Dennis had tested positive for Covid during his kidney dialysis treatment on the Saturday so had told her she’d ‘best go home as he’d have to be in isolation in the hotel room’.
‘He just seemed to have a cold, so wanted to get better and carry on with the trial,’ Kim says. ‘I’ve never seen Dennis crumble over anything — apart from when his dog died. Nothing stopped him. Dennis just carried on and carried you along.’
She sinks into a state of silent thought. Kim has barely slept and must be exhausted but, like the man she loved, she’s vowed to battle on.
‘He was determined to fight this. He knew he wasn’t guilty and he wasn’t going to let anyone say he was. He was angry when they spoke of an amnesty. ‘He said, “They give you an amnesty if you’re guilty, but I wasn’t.” He wanted to be in court. He wanted to fight the fight out there. He felt if he hadn’t [but appeared down the line in Plymouth as he was offered]It would have been ignored.
‘He wanted the coverage to highlight what was going on.’ And so Kim had to watch this frail old man in court, as so many of us did, ‘in a big glass box with a police officer. Some officers sat beside him, but most sat at least 5 feet away.
‘Dennis was extremely tired and would drop off. It did concern me that he’d do that in court. I teased him about this. The police officer would go and gently nudge him awake.
‘I could see that Sunday I came home he was worse than he was when he left here to go to court, but I had no idea when I left him he was as poorly as he must have been.
‘I wouldn’t have gone home if I had.
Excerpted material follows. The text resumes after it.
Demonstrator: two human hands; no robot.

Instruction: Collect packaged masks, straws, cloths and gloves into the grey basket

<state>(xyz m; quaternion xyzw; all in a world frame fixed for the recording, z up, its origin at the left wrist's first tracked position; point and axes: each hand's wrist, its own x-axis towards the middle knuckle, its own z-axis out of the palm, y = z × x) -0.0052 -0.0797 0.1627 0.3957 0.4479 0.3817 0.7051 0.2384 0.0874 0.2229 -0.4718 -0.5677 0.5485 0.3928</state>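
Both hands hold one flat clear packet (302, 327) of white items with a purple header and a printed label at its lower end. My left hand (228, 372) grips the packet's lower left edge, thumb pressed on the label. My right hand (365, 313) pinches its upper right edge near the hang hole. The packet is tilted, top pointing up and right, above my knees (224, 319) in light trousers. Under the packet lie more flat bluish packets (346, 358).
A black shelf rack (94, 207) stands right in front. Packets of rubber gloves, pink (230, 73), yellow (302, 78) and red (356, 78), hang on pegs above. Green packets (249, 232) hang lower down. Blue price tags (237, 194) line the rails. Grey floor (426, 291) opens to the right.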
They said he had Covid but he’d had his vaccinations and we thought he had my cold.’
She twists a diamond-encrusted ring on her finger, one among many gifts from Dennis, and turns to Johnny. ‘I should have been there.’
Again Johnny assures her, ‘You wouldn’t have been able to be in the hospital with Covid.’ Kim nods, but you know just to look at her that she would have gone through hell and high water to be by his bed.
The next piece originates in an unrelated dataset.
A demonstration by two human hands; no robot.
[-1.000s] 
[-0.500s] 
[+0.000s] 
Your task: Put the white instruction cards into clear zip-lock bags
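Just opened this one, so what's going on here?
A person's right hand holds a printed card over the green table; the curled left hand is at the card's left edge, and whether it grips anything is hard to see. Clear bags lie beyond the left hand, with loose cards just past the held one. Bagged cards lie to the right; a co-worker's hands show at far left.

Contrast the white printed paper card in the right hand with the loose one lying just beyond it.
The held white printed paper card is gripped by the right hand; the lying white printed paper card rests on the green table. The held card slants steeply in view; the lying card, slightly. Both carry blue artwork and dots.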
‘Dennis had his up days and his down days. He’d always bounce back. For six years we’d been told he only had a matter of months to live but he never gave up.
‘The doctor once said to him, “I don’t know what you’re doing, Dennis, but keep doing it.”
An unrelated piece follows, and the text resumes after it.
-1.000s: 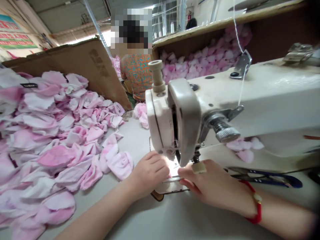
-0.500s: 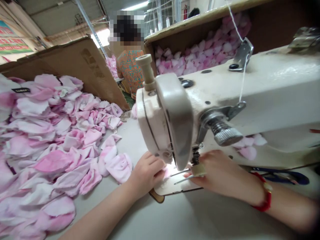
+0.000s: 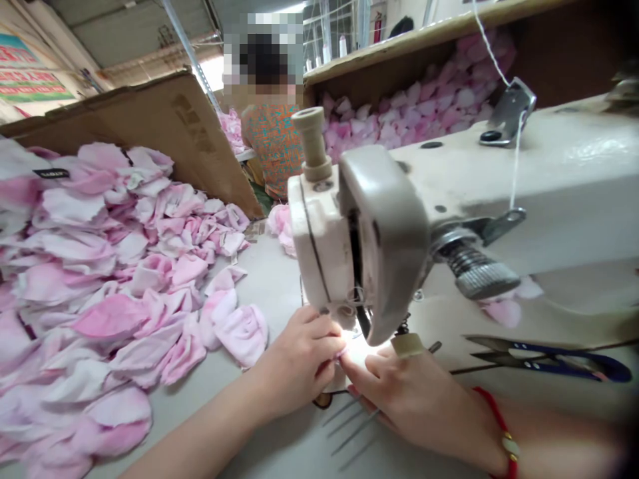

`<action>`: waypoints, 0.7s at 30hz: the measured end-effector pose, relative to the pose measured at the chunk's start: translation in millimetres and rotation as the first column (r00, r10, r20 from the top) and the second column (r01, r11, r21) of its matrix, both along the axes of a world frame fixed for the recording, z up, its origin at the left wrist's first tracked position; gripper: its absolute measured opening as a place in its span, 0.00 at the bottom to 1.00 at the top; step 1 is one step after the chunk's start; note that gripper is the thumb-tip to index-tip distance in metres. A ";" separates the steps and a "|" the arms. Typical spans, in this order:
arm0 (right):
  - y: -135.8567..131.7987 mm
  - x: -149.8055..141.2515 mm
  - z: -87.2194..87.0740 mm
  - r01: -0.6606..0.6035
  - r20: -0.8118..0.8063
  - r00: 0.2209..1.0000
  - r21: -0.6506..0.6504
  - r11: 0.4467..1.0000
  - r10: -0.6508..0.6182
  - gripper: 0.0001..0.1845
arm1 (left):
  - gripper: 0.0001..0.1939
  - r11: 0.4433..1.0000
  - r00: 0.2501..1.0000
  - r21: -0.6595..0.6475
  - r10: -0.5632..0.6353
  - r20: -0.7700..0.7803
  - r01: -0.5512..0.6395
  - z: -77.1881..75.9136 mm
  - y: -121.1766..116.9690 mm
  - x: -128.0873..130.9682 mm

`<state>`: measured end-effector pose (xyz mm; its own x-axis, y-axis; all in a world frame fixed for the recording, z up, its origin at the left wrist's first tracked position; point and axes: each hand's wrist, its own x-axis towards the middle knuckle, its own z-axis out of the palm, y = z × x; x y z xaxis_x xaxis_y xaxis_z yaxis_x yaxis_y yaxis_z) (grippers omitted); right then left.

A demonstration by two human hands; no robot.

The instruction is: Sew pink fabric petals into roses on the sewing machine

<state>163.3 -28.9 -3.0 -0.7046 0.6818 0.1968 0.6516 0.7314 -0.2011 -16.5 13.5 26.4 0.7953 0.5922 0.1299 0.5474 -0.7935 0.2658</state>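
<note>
"Fabric first: your left hand [image 3: 302, 359] pinches what looks like a small pink scrap [image 3: 341, 355] — only a sliver shows past the fingers, low under the lit head of the sewing machine [image 3: 382, 246]."

"And your right hand [image 3: 399, 386]?"

"Its index finger reaches the same sliver, touching or nearly so. You also have a thin metal tool [image 3: 357, 432] tucked in that hand, its blurred prongs sticking out below your fingers. How firmly you hold it, I can't tell."

"What worries you about that?"

"With so little cloth to hold, a small tug from either hand could skew it or pull it loose. The prongs might snag its edge if your wrist turns. Your fingers are also close in under the head, where the needle itself is hidden — should the machine run while they're there, one could get pricked."

"Further out?"

"White thread [image 3: 517, 159] runs down through the guides on top; a catch there would, I judge, break the stitch. Blue-handled scissors [image 3: 574, 362] lie just past your right wrist, blades toward it, so drawing back carelessly invites a nick. On your left, the heap of pink pieces [image 3: 114, 313] comes near your forearm; a sweep of the elbow could drag some along."
</note>
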 end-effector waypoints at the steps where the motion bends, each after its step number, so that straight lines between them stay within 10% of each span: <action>1: -0.4 0.7 0.4 -0.005 0.001 1.000 -0.001 1.000 0.005 0.17 | 0.12 1.000 1.000 -0.013 -0.020 -0.002 0.020 2.6 -0.5 0.0; 13: 16.3 9.2 6.4 0.104 -0.052 0.994 0.052 0.993 -0.101 0.15 | 0.09 0.945 0.997 0.321 0.071 -0.002 -0.067 -31.4 1.5 8.3; 21: 15.1 8.9 8.2 0.113 -0.077 0.991 0.028 0.993 -0.111 0.16 | 0.11 0.975 0.999 0.222 -0.032 -0.006 0.032 -6.1 4.6 -6.8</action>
‘When I rang him on the Monday morning we had a normal conversation. He said, “I’m fine, I’m fine. I’ve just got a cold.”
‘We talked about getting a newspaper and some paracetamol. I said I’d phone back later.’
He never spoke to her again. Kim still doesn’t have a date for the funeral. It was only yesterday that she realized his body was safe at home.
Dennis was desperate to be back in the village he loved, telling Johnny Mercer on Monday afternoon: ‘I want you to get me out of this hell-hole and get me home.’ That was their last conversation.
Kim has asked Johnny for the eulogy to be read at the funeral. It will be held at a Plymouth church. He is proud to be able to fulfill this honor.
‘Not many people are brave enough to do what he did in his state,’ says Johnny.
‘He could have sat here and done it down the line but he was determined to stand up to the people he called “those bullies”. He was a very special man.’
A remarkable old soldier who deserved better.